Last modified: 2014-09-04 02:27:20 UTC

Wikimedia Bugzilla is closed!

Wikimedia migrated from Bugzilla to Phabricator. Bug reports are handled in Wikimedia Phabricator.
This static website is read-only and for historical purposes. It is not possible to log in and except for displaying bug reports and their history, links might be broken. See T8104, the corresponding Phabricator task for complete and up-to-date bug report information.

Bug 6104 - Wrap each wiki page section contents in a container


Summary:	Wrap each wiki page section contents in a container

Status:	REOPENED

Product:	MediaWiki
Classification:	Unclassified
Component:	Interface (Other open bugs)
Version:	unspecified
Hardware:	All All

Importance:	Low enhancement with 3 votes (vote)
Target Milestone:	---
Assigned To:	Nobody - You can work on this!

URL:
Whiteboard:
Keywords:

Duplicates:	61615 70198 (view as bug list)
Depends on:
Blocks:	semantic-html css 22771
	Show dependency tree / graph

Reported:	2006-05-26 23:23 UTC by Andrew Dunbar
Modified:	2014-09-04 02:27 UTC (History)
CC List:	9 users (show)

See Also:
Web browser:	---
Mobile Platform:	---
Assignee Huggle Beta Tester:	---

Attachments
Add an attachment (proposed patch, testcase, etc.)

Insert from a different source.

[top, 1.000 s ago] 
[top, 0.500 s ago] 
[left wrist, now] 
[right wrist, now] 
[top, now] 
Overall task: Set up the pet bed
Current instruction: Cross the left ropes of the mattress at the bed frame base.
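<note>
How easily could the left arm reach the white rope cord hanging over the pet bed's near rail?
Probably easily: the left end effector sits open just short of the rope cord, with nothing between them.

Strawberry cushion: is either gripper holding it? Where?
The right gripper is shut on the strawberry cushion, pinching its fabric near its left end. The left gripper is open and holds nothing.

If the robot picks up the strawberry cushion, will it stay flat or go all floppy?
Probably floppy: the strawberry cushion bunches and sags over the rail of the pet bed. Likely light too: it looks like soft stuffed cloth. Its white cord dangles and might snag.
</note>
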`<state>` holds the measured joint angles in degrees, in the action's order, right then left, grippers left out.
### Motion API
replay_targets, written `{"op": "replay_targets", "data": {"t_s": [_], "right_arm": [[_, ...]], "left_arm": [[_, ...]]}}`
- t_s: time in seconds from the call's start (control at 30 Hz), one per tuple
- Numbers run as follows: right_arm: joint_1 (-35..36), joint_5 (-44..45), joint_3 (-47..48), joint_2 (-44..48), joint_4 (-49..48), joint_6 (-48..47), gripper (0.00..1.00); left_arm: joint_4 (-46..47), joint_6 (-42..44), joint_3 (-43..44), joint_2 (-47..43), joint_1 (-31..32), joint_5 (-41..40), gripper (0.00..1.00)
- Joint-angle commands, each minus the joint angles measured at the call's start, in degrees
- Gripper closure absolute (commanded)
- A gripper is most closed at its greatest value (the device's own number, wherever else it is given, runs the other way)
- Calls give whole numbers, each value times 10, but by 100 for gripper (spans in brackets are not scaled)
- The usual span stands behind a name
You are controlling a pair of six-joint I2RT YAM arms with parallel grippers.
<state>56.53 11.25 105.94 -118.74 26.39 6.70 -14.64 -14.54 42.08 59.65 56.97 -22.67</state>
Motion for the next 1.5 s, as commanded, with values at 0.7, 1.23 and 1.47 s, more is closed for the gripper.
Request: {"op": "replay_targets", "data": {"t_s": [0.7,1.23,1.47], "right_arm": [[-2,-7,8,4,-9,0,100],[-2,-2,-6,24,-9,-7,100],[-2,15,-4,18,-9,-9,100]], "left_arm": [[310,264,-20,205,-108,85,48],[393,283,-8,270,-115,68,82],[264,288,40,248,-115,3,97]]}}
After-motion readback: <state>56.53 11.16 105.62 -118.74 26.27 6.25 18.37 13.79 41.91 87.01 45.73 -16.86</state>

Description Andrew Dunbar 2006-05-26 23:23:25 UTC

On a wiki page a "section" is a HTML heading element (H2, 
H3, etc) followed by text using any type of formatting, 
up to the next heading element. It generally consists of 
an "editsection" DIV if they are enabled, followed by a P 
element containing an anchor presumably for the TOC etc, 
then the content - which may contain subsections.

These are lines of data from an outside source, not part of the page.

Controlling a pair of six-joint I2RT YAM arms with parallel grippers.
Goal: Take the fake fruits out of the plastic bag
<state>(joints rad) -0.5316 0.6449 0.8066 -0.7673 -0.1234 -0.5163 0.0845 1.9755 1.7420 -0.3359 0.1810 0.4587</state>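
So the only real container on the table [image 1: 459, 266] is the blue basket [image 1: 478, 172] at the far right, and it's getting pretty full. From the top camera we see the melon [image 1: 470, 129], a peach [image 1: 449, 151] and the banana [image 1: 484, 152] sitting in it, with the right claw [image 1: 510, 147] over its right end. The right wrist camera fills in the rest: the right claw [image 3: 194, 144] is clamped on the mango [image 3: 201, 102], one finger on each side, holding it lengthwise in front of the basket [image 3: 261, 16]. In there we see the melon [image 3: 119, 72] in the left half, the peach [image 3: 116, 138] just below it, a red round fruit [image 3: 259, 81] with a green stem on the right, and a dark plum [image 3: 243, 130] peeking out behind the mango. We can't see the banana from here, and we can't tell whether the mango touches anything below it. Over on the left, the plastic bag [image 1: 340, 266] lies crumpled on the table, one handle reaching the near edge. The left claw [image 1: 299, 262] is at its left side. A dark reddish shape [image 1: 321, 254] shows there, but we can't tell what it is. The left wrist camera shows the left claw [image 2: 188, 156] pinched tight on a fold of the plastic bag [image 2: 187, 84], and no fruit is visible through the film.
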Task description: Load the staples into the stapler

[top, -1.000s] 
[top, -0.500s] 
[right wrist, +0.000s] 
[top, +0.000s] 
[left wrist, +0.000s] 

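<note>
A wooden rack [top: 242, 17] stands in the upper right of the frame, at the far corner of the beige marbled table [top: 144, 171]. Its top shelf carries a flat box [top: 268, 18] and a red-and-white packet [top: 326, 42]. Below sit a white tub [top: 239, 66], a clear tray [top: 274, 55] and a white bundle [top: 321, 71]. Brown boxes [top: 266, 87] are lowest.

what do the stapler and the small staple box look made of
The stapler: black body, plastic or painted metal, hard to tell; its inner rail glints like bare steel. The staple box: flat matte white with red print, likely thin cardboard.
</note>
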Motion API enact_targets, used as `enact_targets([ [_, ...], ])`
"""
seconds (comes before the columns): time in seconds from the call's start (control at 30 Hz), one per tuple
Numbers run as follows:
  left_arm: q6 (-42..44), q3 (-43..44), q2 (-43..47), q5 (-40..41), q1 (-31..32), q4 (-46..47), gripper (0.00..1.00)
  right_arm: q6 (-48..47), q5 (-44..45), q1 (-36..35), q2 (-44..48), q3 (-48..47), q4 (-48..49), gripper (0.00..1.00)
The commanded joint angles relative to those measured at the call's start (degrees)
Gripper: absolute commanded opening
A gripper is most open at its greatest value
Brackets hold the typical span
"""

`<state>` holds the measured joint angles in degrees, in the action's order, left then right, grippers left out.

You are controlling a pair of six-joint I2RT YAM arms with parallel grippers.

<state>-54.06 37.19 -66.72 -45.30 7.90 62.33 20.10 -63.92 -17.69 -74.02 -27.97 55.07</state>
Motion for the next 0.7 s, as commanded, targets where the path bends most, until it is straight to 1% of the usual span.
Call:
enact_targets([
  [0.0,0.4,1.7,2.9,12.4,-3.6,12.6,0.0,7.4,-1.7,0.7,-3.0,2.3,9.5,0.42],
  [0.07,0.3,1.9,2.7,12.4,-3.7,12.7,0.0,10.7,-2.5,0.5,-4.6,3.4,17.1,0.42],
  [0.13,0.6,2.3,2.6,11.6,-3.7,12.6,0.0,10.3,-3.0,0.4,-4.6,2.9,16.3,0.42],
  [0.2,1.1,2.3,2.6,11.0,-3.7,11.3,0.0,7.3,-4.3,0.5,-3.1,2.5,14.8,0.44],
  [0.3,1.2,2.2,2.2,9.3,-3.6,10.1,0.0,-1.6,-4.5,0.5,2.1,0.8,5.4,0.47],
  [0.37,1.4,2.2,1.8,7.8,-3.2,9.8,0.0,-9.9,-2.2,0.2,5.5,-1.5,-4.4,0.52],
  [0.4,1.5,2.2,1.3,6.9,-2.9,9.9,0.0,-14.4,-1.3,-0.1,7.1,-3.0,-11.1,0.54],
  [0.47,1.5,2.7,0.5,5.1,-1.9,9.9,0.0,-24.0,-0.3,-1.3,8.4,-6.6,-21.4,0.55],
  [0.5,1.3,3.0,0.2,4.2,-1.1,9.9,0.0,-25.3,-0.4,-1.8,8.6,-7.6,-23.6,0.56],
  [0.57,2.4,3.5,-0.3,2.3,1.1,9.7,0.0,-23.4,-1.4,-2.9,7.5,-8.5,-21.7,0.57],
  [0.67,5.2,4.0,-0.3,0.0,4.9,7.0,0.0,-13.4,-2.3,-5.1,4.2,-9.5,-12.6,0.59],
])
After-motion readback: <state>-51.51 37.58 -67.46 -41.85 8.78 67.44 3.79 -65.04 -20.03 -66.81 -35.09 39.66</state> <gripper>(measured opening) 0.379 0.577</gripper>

Now if each section was wrapped from start to finish in 
an HTML DIV it would make it much easier to implement 
such things as section-folding or giving various kinds of 
sections special colours. To do this now involves parsing 
the entire "bodyContents" and rebuilding it with such 
DIVs inserted - a slow and uncertain process.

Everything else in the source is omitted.